Publicado por Redação em Previdência Corporate - 09/10/2012

Demanda por planos de previdência sobe no Amazonas

Em oito meses, Caixa captou R$ 15 milhões em títulos no Amazonas.

O montante captado na Caixa Econômica Federal com os planos de previdência privada no Amazonas cresceu 27,3% nesse ano em relação ao ano passado. O valor acumulado saltou de R$ 11,8 milhões de janeiro a agosto de 2011 para R$ 15 milhões no mesmo período deste ano. No Estado, os homens correspondem à maior fatia do total de investidores, 52,7%.

A adesão pela previdência privada está cada vez mais comum por servir como recurso complementar na aposentadoria, de acordo com o economista Martinho Azevedo. “As pessoas estão mais sensibilizadas a optar por essa modalidade de investimento em longo prazo e complementar a previdência oficial”, disse.

Segundo o especialista, o principal diferencial da previdência privada em relação à poupança são as regras em relação ao saque.

“Na poupança é possível sacar sempre que quiser, em determinados planos da privada, o saque é possível, mas não se tem 100% de liberdade”, disse. Além de ter segurança jurídica, a operação é mais vantajosa para quem quer guardar o máximo de recurso para usar em longo prazo.

“O objetivo é manter um volume de recursos aplicados de forma constante para que sejam suficientes no momento de se aposentar”, comentou.

Considerando os três planos disponibilizados pela Caixa no Amazonas (‘Viver’, ‘Crescer’ e ‘Previnvest’), a taxa de administração do fundo de investimento varia entre 0,5% e 3% ao ano, segundo o gerente regional Carlos Alberto Bonin.

“Os planos não possuem taxa de carregamento na entrada, somente na saída e esta vai reduzindo com o tempo”, explicou.

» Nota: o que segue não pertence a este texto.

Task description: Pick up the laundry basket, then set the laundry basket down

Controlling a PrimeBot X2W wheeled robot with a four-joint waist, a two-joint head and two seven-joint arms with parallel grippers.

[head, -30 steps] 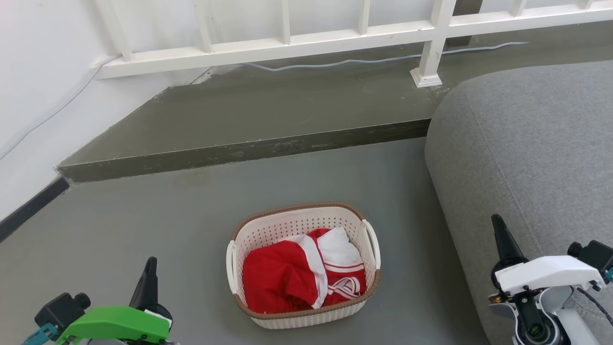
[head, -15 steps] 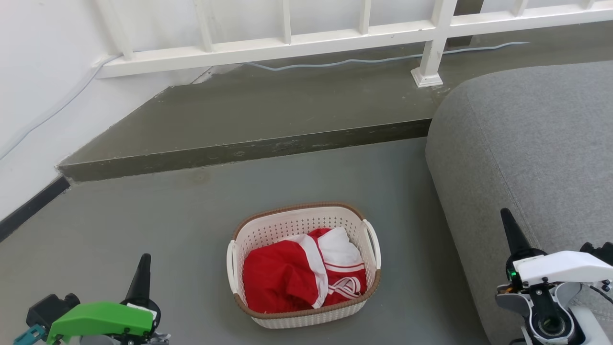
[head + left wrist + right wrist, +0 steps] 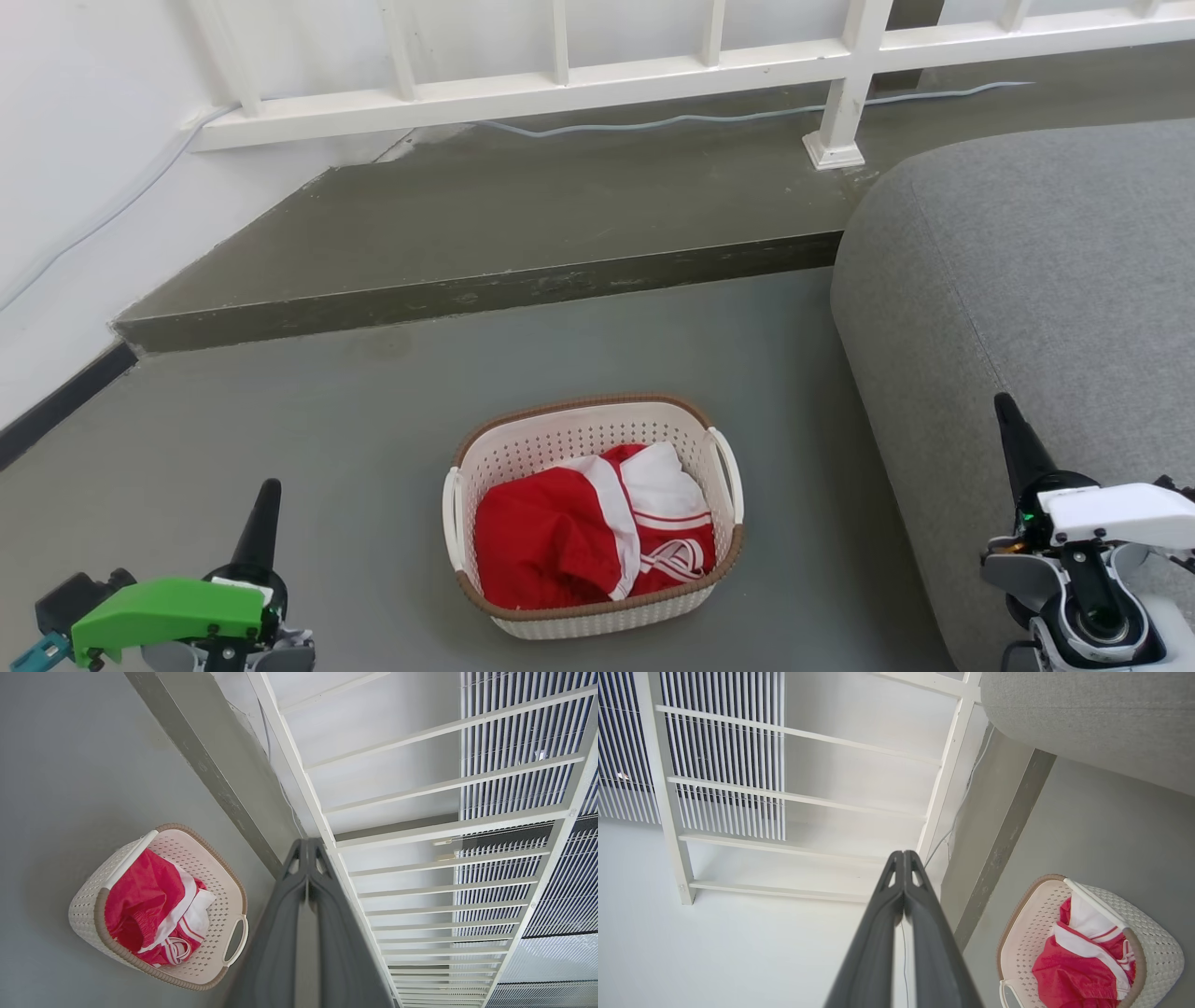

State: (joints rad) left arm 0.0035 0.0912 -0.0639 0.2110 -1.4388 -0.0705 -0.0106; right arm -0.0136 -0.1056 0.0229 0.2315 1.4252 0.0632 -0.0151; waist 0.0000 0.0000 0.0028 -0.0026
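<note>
Bright, even, diffuse light filling all views. White wall (image 3: 738, 952) and railing (image 3: 420, 830) washing out near-white in wrist views. Soft faint shadow lying on floor (image 3: 280, 420) around laundry basket (image 3: 560, 446). Head view reading sharp, basket perforations resolving cleanly. Wrist views bending straight lines toward edges; left gripper (image 3: 307, 843), right gripper (image 3: 903, 855) blurring softly at bottom edge.

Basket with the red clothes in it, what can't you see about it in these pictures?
- Head view: the red and white clothes cover the floor of the laundry basket, so anything lying under them is hidden.
- Right wrist view: the picture's bottom edge cuts off the basket's near end.
- Every view: the clothes are crumpled in a heap, so what sort of garment they are cannot be told.
</note>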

Em relação ao perfil por tipo de tributação, a progressiva lidera a preferência com 83,6%, enquanto que a minoria (16,4%) é adepta da regressiva.

Azevedo explicou que a preferência pela progressiva tem relação com a disponibilidade de mais dinheiro no futuro. “Esse tipo vai exigir maior aplicação de recursos, mas irá possibilitar valores maiores no resgate”, afirmou.

Sobre as taxas cobradas pelas instituições financeiras, o economista explicou que elas são necessárias para sustentar o sistema. “Com esse dinheiro o banco paga as despesas administrativas utilizadas na gestão dos recursos, isso dá segurança de que daqui a 20 anos, o banco pagará os aplicadores”, disse.  

Uma dica na hora de aderir a um dos planos é escolher o mais adequado ao cliente, segundo Carlos Alberto Bonin. “É preciso ir a uma agência e conversar com o gerente para conhecer o melhor produto e modalidade que se adapta ao perfil”, afirmou.

Segundo dados da Caixa, 52,7% das aplicações em previdência privada são realizadas por homens e 47,3% por mulheres. A maior parcela dos investidores possui entre 36 e 45 anos (27,9%) e 26 e 35 anos (24,8%).

Opção

O técnico em edição Adão Torres, 31, mesmo tendo dois empregos fixos, se mostra preocupado com o futuro e não descarta a possibilidade de aderir a um plano de previdência privada.

“Já li bastante sobre esse tipo de investimento e pelo que vejo realmente compensa, só estou meio sem tempo de ir ao banco para fazer a contratação até porque tenho quatro contas em bancos diferentes e preciso ver isso com calma. Minha intenção é começar a pagar cedo para ver se consigo resgatar com uns 45 anos, quando pretendo jogar a toalha”, disse Adão.